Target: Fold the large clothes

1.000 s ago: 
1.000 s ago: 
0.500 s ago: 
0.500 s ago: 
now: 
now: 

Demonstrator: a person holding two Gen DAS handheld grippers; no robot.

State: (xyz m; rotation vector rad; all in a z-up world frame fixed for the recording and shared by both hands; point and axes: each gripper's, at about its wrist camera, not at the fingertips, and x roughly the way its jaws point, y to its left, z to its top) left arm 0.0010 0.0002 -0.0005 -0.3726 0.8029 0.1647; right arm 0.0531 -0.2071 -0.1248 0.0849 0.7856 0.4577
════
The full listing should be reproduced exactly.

■ RESPONSE BELOW
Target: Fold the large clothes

1.000 s ago: 
1.000 s ago: 
0.500 s ago: 
0.500 s ago: 
now: 
now: 

Demonstrator: a person holding two Gen DAS handheld grippers; no robot.

State: (xyz m; rotation vector rad; all in a z-up world frame fixed for the recording and shared by both hands; point and axes: each gripper's, at about its wrist camera, not at the fingertips, and x roughly the way its jaws point, y to its left, z to its top) left arm 0.0010 0.0002 -0.0005 -0.3726 0.8029 0.1647; right arm 0.0531 -0.2071 -0.1248 0.0849 0.7856 0.4577

This output is complete.